L’UE s’est beaucoup intéressée à l’industrie sucrière, la production énergétique à partir de la bagasse dans le passé. Il semble que ce ne soit plus le cas…
C’est le cas, car l’industrie sucrière constitue toujours l’épine dorsale de l’économie. Elle est importante en raison de son histoire. De plus, la bagasse joue un rôle important dans la production énergétique.
Il y a de toute façon beaucoup de terres. Donc, c’est toujours important. Par exemple, nous avons financé et réalisé un programme concernant le statut d’Indication géographique pour les sucres spéciaux mauriciens pour que nous ayons une indication géographique claire pour les sucres de Maurice. Nous travaillons sur le rhum mauricien et le citron de Rodrigues afin qu’ils obtiennent le statut d’Indication géographique reconnu en Europe. Ce qui permet de donner à ces produits une valeur ajoutée.

L’UE a aussi soutenu Rodrigues dans le passé…
Nous continuons à le faire. Les programmes concernant le reboisement de l’île se poursuivent, notamment pour les plantes endémiques. Nous sommes également engagés dans la gestion de l’eau. Nous continuons à travailler en étroite collaboration avec l’Assemblée régionale de Rodrigues. Nous cofinançons l’extension de l’aéroport avec la Banque mondiale qui gère le projet. Nous apportons également notre soutien à la pêche artisanale et à d’autres projets sociaux. Et nous nous occupons également de l’eau avec l’AFD.

Vous regardez l’avenir du partenariat avec Maurice avec beaucoup d’optimisme.
Il y a beaucoup de choses qu’il faut améliorer et des défis à relever. Ce partenariat a toujours été très intense.
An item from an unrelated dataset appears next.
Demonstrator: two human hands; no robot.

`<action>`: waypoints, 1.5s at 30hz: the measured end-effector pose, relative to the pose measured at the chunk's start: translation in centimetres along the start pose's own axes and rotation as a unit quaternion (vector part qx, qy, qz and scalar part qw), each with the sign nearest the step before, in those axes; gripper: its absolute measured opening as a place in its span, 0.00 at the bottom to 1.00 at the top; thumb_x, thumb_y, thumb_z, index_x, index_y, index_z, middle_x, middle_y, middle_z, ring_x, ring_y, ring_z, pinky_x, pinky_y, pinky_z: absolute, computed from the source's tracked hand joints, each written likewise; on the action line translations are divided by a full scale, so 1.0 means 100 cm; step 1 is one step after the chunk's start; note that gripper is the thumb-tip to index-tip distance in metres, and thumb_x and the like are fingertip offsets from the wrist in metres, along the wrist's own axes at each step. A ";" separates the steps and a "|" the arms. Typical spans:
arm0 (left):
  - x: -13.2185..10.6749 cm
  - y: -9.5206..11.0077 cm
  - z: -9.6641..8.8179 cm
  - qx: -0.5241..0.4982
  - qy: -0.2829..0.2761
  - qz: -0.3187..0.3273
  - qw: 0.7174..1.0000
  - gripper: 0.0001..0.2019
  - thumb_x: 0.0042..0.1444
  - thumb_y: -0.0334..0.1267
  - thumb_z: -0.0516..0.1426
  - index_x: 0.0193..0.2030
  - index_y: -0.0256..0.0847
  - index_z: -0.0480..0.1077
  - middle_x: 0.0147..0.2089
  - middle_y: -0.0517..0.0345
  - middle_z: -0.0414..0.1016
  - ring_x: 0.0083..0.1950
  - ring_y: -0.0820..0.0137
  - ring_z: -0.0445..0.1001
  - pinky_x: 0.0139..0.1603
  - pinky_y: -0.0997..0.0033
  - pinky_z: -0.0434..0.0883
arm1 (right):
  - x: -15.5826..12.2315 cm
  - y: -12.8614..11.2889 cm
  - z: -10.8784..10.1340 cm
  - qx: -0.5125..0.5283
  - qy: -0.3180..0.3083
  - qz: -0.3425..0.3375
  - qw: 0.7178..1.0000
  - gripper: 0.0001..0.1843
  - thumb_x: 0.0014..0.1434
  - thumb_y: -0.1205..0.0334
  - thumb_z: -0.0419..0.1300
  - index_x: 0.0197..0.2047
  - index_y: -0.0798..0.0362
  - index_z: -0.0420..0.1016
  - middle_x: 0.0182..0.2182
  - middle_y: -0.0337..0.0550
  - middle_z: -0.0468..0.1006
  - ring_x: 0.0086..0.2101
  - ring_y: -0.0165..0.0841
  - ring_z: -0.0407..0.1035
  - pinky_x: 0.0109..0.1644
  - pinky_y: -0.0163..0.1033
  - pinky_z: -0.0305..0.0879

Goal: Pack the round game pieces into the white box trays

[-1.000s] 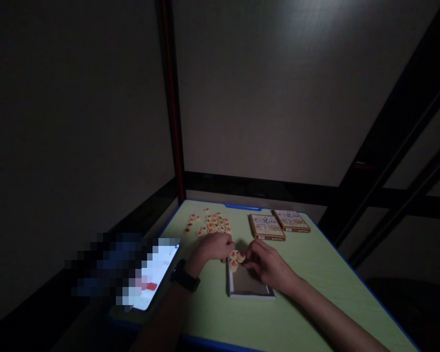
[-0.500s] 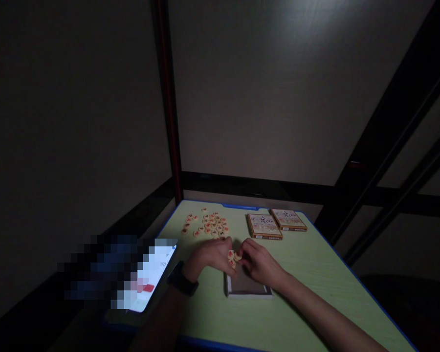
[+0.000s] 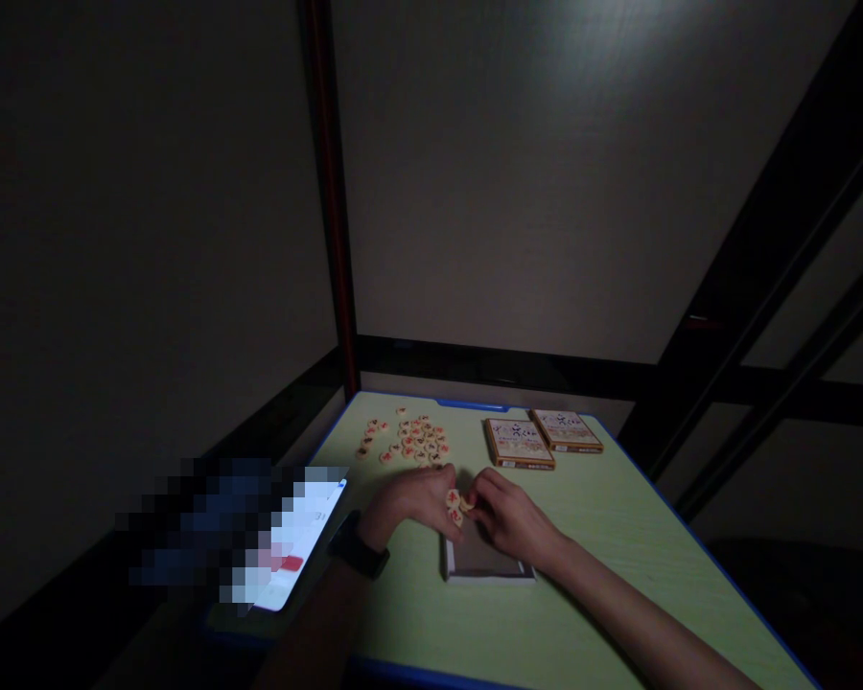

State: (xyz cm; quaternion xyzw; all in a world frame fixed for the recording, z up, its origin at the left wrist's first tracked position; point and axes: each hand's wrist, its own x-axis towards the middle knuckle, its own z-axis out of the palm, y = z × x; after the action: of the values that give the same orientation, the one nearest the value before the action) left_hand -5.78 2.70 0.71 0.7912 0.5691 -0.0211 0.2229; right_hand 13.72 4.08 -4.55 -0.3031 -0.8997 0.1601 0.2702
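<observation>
My left hand point(image 3: 426, 496), with a dark watch on its wrist, is closed around Chinese chess pieces; two with red characters point(image 3: 454, 517) show between thumb and fingers. Close beside it, my right hand point(image 3: 501, 506) pinches another round chess piece point(image 3: 466, 503), seen nearly edge-on. Both hands are over the far part of a shallow open box point(image 3: 487, 560) with white edges and a brown inside. My hands hide the box's far end. Beyond my left hand, several loose chess pieces point(image 3: 421, 441) with red or dark characters lie on the table.
Two printed game boxes point(image 3: 520, 444) point(image 3: 567, 431) lie side by side at the back right of the green table point(image 3: 654, 565), which has a blue rim. A lit screen point(image 3: 298, 546), partly blurred out, is at the left edge. Walls stand behind and to the left.
Almost nothing moves. Both hands stay over the box, and the pieces between them turn slightly so their red characters show a little more plainly.
</observation>
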 end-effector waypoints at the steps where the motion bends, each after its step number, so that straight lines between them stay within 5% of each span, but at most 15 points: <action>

Nous avons beaucoup travaillé ensemble et voulons continuer à le faire. Je suis optimiste en raison de notre histoire commune et des intérêts communs. L’Union européenne et Maurice ont toujours été des amis.

Nous voulons renforcer l’indépendance, la coopération régionale et la sécurité maritime. Maurice se présente comme exemple pour d’autres pays. La sécurité et la sûreté maritime sont très importantes. Il faut se donner les moyens pour que l’épisode du Wakashio ne se reproduise plus. La lutte contre la piraterie et la pêche INN se maintient. Nous avons des programmes avec la COI concernant la surveillance des mers.

L’Inde est également engagée dans la sécurité maritime. Est-ce qu’une coopération est envisageable ?
Bien sûr. Dans le cadre de l’Indo-Pacifique, nous avons tout intérêt à collaborer avec l’Inde. La coopération entre l’UE et l’Inde se renforce. Il y a un nouvel ambassadeur de l’Inde à Maurice, on verra si on peut développer une synergie dans ce domaine. Nous avons, à travers la coopération régionale, des centres de surveillance. Nous sommes également un partenaire de IORA. On renforcera notre coopération. Nous prévoyons d’organiser un séminaire sur la sûreté maritime durant le deuxième semestre avec la France, La-Réunion et les partenaires de l’IORA afin de dégager une action commune et nous préparer contre tout problème éventuel.

Le mot de la fin…
Nous sommes heureux de poursuivre notre partenariat avec le gouvernement mauricien et la société civile. Je félicite la population mauricienne et tout le monde pour la conduite de ces élections et pour la transition du pouvoir exemplaire par rapport à d’autres pays. Je souhaite que Maurice reste le modèle de stabilité et de paix qu’il est maintenant.